Task objective: Make an exact copy of the listing below. Pictures stay out of it.

Provided data:
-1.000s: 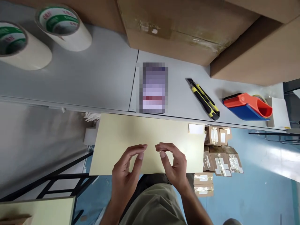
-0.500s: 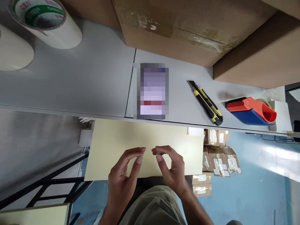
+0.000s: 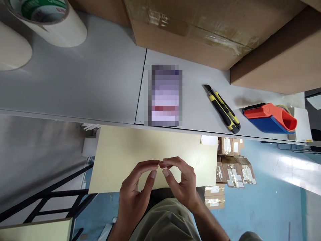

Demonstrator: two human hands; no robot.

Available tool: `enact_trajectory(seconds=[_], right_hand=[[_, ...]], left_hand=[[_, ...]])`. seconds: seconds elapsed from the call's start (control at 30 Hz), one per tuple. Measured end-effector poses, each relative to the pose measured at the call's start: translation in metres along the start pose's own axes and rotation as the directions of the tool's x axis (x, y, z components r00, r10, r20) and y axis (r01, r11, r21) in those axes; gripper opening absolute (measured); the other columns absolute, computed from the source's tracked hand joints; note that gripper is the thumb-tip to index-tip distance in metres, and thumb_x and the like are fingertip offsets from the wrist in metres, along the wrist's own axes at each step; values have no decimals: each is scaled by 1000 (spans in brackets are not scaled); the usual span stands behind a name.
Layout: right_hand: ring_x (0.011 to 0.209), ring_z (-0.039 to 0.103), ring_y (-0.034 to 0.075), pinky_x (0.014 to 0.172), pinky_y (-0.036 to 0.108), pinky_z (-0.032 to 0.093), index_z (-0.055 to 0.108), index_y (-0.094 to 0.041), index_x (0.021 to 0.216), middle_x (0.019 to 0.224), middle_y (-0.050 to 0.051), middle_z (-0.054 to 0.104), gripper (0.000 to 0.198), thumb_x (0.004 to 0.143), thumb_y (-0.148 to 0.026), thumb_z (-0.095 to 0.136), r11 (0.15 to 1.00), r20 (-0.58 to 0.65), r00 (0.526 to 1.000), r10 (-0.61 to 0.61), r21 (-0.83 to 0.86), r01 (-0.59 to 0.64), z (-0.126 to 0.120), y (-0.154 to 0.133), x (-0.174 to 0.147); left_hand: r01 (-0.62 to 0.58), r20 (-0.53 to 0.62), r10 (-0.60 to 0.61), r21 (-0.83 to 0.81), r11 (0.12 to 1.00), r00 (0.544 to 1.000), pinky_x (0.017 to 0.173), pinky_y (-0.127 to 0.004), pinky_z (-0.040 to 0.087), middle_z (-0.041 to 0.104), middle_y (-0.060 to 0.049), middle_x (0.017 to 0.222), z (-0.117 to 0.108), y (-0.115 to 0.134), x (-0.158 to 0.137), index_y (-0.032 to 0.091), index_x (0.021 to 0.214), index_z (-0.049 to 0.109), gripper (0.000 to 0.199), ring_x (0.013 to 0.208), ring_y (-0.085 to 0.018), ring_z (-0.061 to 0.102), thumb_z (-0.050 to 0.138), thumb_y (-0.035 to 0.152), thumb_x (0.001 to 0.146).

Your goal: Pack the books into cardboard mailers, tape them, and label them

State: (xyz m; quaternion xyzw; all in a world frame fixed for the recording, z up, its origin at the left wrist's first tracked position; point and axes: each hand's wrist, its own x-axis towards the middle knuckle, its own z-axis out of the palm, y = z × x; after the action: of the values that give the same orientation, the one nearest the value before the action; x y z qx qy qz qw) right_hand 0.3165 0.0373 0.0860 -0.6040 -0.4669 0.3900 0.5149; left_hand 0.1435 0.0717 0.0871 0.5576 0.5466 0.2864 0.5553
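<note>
My left hand (image 3: 139, 185) and my right hand (image 3: 182, 182) hover over the front part of a pale yellow tabletop (image 3: 120, 147). Both are empty, with fingers curved and each thumb apart from the fingers. The fingertips of the two hands meet or nearly meet in the middle. On the grey shelf (image 3: 105, 80) beyond lie a blurred-out rectangular object (image 3: 165, 95), a yellow and black utility knife (image 3: 222, 108) with its blade end pointing away to the left, and a red and blue tape dispenser (image 3: 271, 118).
Large cardboard boxes (image 3: 180, 36) stand at the back of the shelf. Wide tape rolls (image 3: 67, 30) sit at its left end. A white label (image 3: 209, 139) lies under the shelf edge. Several taped cartons (image 3: 233, 170) rest on the blue floor at right; a black metal frame (image 3: 55, 194) is at left.
My hands have come closer together, closing the gap between their fingertips. The view has shifted slightly; the things on the shelf have stayed in place.
</note>
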Motion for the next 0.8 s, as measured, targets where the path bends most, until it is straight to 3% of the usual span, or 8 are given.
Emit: enact_trajectory(seconds=[0.23, 0.33, 0.43, 0.6, 0.8], right_hand=[[93, 85, 19, 84, 33, 73, 83, -34, 132, 107, 2, 88, 28, 107, -20, 80, 999, 57, 998, -17, -26, 19, 8, -5, -6], [91, 85, 19, 83, 32, 73, 84, -33, 131, 105, 2, 88, 27, 108, -20, 79, 999, 141, 989, -42, -22, 45, 17, -14, -12], [93, 85, 19, 83, 32, 73, 85, -32, 130, 104, 3, 88, 26, 109, -19, 77, 995, 254, 963, -95, 9, 96, 33, -28, -18], [99, 85, 21, 87, 35, 72, 85, -34, 128, 111, 4, 87, 26, 108, -19, 78, 981, 485, 853, -192, 65, 183, 85, -59, -36], [100, 83, 25, 90, 43, 72, 85, -32, 126, 108, 6, 86, 17, 111, -31, 77, 950, 687, 668, -286, 115, 289, 187, -103, -103]], left_hand=[[-52, -35, 50, -70, 996, 998, 94, -38, 70, 85, -7, 124, -3, -10, -20, 31, 105, 84, 14, 117, -28, 82, 75, 38, 112], [-68, -114, 58, -90, 994, 992, 88, -36, 70, 85, -8, 118, -10, -11, -37, 29, 97, 81, 20, 110, -27, 83, 75, 40, 111], [-72, -202, 50, -104, 992, 978, 89, -35, 68, 84, -8, 114, -26, -5, -61, 28, 101, 83, 22, 106, -25, 83, 71, 42, 113], [-140, -358, 81, -140, 980, 930, 93, -37, 67, 84, -12, 119, -76, -5, -117, 27, 105, 85, 24, 109, -26, 82, 68, 41, 114], [-291, -601, 170, -110, 950, 781, 99, -40, 66, 85, -12, 115, -156, -40, -221, 25, 102, 84, 24, 108, -24, 81, 66, 36, 113]])
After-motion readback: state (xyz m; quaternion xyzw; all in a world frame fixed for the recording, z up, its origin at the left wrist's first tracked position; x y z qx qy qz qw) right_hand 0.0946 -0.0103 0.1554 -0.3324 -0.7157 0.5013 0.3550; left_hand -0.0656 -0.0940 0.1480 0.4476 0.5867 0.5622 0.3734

Completed exercise:
-1.000s: 
-0.500s: 
+0.000s: 

Demonstrator: two human hands; no robot.

Available tool: `enact_trajectory(seconds=[_], right_hand=[[_, ...]], left_hand=[[_, ...]])`. seconds: seconds elapsed from the call's start (control at 30 Hz), one per tuple. Measured end-effector poses, each relative to the pose measured at the call's start: translation in metres along the start pose's own axes and rotation as the directions of the tool's x axis (x, y, z components r00, r10, r20) and y axis (r01, r11, r21) in those axes; gripper opening absolute (measured); the other columns absolute, computed from the source's tracked hand joints; note that gripper is the thumb-tip to index-tip distance in metres, and thumb_x and the like are fingertip offsets from the wrist in metres, along the wrist's own axes at each step; values have no decimals: each is scaled by 1000 (spans in brackets are not scaled); the usual span stands behind a name.
Layout: right_hand: ring_x (0.011 to 0.209), ring_z (-0.039 to 0.103), ring_y (-0.034 to 0.075), pinky_x (0.014 to 0.172), pinky_y (-0.036 to 0.108), pinky_z (-0.032 to 0.093), index_z (-0.055 to 0.108), index_y (-0.094 to 0.041), index_x (0.021 to 0.216), middle_x (0.019 to 0.224), middle_y (-0.050 to 0.051), middle_z (-0.054 to 0.104), gripper (0.000 to 0.198), thumb_x (0.004 to 0.143), thumb_y (-0.148 to 0.026), thumb_z (-0.095 to 0.136), r11 (0.15 to 1.00), r20 (-0.58 to 0.65), r00 (0.526 to 1.000), r10 (-0.61 to 0.61), r21 (-0.83 to 0.86), r01 (-0.59 to 0.64), z (-0.126 to 0.120), y (-0.154 to 0.133), x (-0.174 to 0.147); left_hand: r01 (-0.62 to 0.58), r20 (-0.53 to 0.62), r10 (-0.60 to 0.61), r21 (-0.83 to 0.81), r11 (0.12 to 1.00), r00 (0.544 to 1.000), pinky_x (0.017 to 0.173), pinky_y (-0.127 to 0.004), pinky_z (-0.040 to 0.087), middle_z (-0.041 to 0.104), middle_y (-0.060 to 0.049), middle_x (0.017 to 0.222), z (-0.117 to 0.108), y (-0.115 to 0.134), x (-0.158 to 0.137), index_y (-0.032 to 0.091), index_x (0.021 to 0.214), index_z (-0.049 to 0.109), gripper (0.000 to 0.199), ring_x (0.013 to 0.208), ring_y (-0.085 to 0.018), ring_z (-0.061 to 0.102), thumb_z (-0.050 to 0.138), thumb_y (-0.035 to 0.152), thumb_x (0.001 to 0.146).

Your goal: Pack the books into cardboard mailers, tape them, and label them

State: (xyz m; quaternion xyzw; all in a world frame fixed for the recording, z up, its origin at the left wrist's first tracked position; point and axes: each hand's wrist, its own x-axis towards the middle knuckle, its own z-axis out of the palm, y = z × x; after the action: of the values that give the same orientation, the one nearest the value before the action; x y z qx qy qz qw) right_hand 0.3165 0.0373 0.0860 -0.6040 -0.4669 0.3900 0.5149; left_hand 0.1435 0.0717 0.0871 0.5576 0.5466 0.2864 0.5553
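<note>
My left hand (image 3: 139, 185) and my right hand (image 3: 182, 182) hover over the front part of a pale yellow tabletop (image 3: 120, 147). Both are empty, with fingers curved and each thumb apart from the fingers. The fingertips of the two hands meet or nearly meet in the middle. On the grey shelf (image 3: 105, 80) beyond lie a blurred-out rectangular object (image 3: 165, 95), a yellow and black utility knife (image 3: 222, 108) with its blade end pointing away to the left, and a red and blue tape dispenser (image 3: 271, 118).
Large cardboard boxes (image 3: 180, 36) stand at the back of the shelf. Wide tape rolls (image 3: 67, 30) sit at its left end. A white label (image 3: 209, 139) lies under the shelf edge. Several taped cartons (image 3: 233, 170) rest on the blue floor at right; a black metal frame (image 3: 55, 194) is at left.
My hands have come closer together, closing the gap between their fingertips. The view has shifted slightly; the things on the shelf have stayed in place.
</note>
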Motion for the next 0.8 s, as measured, targets where the path bends most, until it is straight to 3% of the usual span, or 8 are given.
Emit: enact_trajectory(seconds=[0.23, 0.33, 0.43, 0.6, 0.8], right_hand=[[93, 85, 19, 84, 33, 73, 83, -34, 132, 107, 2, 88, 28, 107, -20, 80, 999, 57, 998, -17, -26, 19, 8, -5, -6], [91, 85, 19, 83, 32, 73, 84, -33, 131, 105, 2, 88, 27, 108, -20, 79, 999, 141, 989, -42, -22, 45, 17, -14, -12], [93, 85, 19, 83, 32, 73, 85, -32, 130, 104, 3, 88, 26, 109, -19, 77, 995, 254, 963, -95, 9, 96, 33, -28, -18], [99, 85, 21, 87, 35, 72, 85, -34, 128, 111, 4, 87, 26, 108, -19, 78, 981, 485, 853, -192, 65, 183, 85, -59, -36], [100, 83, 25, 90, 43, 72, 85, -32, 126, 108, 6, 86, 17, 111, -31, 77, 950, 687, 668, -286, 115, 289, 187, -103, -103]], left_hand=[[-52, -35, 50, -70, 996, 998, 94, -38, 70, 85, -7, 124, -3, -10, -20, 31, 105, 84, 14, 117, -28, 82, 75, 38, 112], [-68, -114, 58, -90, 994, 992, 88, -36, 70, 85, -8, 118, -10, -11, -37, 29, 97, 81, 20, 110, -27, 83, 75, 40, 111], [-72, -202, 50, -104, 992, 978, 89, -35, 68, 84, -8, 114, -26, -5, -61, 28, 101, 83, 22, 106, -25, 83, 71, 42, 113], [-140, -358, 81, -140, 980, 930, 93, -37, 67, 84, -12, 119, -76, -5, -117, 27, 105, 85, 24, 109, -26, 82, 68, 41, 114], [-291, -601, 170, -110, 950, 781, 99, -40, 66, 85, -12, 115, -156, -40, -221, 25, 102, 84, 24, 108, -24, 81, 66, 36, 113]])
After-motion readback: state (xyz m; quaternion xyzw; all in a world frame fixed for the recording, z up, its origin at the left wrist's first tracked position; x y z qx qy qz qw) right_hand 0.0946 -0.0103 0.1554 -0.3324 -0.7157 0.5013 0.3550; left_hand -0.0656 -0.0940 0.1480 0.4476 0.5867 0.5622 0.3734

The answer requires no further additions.